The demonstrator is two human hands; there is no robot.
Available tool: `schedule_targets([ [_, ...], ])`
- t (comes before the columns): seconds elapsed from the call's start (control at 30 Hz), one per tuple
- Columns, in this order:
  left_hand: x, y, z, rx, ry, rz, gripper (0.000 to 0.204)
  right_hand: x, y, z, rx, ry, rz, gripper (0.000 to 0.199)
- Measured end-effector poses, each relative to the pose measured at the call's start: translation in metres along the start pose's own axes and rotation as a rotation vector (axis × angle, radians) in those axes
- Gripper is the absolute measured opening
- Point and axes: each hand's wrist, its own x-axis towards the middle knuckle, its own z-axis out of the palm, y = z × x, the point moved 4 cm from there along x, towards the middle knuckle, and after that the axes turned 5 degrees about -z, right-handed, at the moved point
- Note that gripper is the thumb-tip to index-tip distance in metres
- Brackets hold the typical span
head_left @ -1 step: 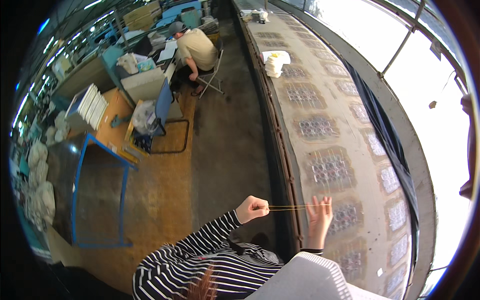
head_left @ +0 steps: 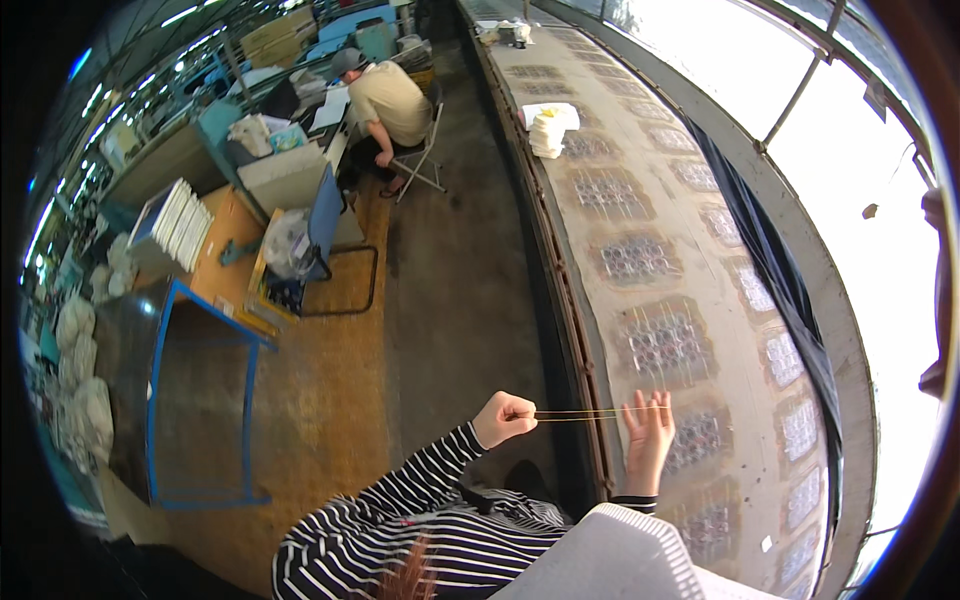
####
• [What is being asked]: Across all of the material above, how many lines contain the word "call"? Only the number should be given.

• [Result]: 2